My eldest daughter said, "Mom, we need to help them. We need to do something." She needed surgery, to explore and to find out exactly what needed to be done. The day after Christmas she set up a crowd-funding page for Malena and off it went. By the end of the set time of 2-3 weeks, we had raised nearly $4000 given online and in person. My husband and I wept with the generosity that had been shown. People didn't know her, yet they gave. 




We sent the money to them, every penny, nearly a week later. Within two weeks or so, she was heading to her surgery that had been postponed nearly three times. We waited to hear, texted with the girls, and prayed. After a long day of waiting, and nearly several more of getting the exact details, we found out what we had hoped wasn't true.
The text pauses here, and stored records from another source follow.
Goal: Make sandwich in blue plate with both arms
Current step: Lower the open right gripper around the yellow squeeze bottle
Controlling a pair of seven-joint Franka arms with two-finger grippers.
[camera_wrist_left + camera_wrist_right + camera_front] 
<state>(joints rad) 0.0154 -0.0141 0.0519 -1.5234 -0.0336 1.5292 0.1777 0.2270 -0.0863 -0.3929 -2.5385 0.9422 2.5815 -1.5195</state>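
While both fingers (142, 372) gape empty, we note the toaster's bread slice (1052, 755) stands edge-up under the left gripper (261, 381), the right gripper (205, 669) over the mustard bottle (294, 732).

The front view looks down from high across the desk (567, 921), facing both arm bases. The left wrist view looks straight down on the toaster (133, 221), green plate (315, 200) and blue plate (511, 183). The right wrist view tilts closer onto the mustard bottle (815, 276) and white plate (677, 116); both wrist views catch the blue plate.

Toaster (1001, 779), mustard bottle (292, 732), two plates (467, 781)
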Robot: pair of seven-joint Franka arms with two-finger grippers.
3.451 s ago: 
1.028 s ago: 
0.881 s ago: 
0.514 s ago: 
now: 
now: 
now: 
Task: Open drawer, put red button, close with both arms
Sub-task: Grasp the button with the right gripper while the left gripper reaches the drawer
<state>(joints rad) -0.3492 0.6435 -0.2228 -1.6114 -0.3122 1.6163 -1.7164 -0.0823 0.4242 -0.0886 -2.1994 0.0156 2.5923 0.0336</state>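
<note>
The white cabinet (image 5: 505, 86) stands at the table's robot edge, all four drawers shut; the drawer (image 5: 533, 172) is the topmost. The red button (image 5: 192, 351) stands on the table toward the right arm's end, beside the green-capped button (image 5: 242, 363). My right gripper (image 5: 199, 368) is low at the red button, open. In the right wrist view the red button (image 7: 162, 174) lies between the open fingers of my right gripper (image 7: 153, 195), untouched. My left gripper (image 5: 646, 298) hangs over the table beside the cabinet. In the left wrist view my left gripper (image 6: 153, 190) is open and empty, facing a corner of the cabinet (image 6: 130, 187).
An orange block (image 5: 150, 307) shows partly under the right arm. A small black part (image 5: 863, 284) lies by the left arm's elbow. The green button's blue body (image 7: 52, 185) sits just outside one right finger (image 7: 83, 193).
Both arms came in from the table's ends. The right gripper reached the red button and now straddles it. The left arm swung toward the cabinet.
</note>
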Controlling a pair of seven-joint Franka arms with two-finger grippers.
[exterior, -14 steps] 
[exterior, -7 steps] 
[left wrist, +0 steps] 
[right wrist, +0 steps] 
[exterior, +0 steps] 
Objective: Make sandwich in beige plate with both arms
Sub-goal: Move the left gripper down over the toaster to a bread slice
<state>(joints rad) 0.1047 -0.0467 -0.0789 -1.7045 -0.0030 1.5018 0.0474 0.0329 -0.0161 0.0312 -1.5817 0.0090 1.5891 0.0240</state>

The tumor was too large to remove as she had been bleeding out on the table. The cancer had spread and was wrapped around nearly every vital organ in the stomach and mid-region of her body. They closed her up and sent her home to recover. We questioned them about chemotherapy and had found out that the doctors had already talked to her about it. Too costly to afford, and for Malena, something she didn't want. 




She is now at home, having healed from the surgery. She goes about her days, content in the knowledge that they did what they could. She says she is ready and wants nothing like chemo to take the joy out of the final stages of her life. I text her when I can, telling her how much I love her. Her kids are ever close to her side, as is Chucho - with whom she's been with for over thirty years now. My husband mourns for him and the loss he will suffer in losing his best friend. I am thoughtful and pensive thinking about how Malena befriended me when I was a naive American girl in a foreign country. No language but Spanish to learn, and how kind she was in her ways and with the foods she always prepared for us. I want to sit in her kitchen one more time and eat homemade quesadillas gently stuffed with mushrooms and herbs, topped off with queso de Oaxaca. I want to taste the burn of the salsa rojo that melds with the flavors of the quesadilla and satisfies my hunger not just for genuine Mexican food, but for the friendship it brings. 




I want to see her one more time, and if God and favor provide this may happen yet. I want to travel those bumpy, pothole-filled side streets to her house and gather her in my arms. We will see. For now I am content in knowing this past week they were able to travel the several hours it takes to go to the coast of Veracruz. She was able to spend a few sun-filled days basking and enjoying life one minute at a time with her husband and youngest daughter, who is 12, at her side. 

It is about each minute, isn't it? 




** A hearty thank you to each and every soul who donated money to Malena's cause. She had no idea we were doing it and was floored that anyone who didn't know her would care enough to give. With your help she was able to get the surgery, find answers, and rest easy in the days God is giving her. Thank you, my friends. Your generosity will not be forgotten.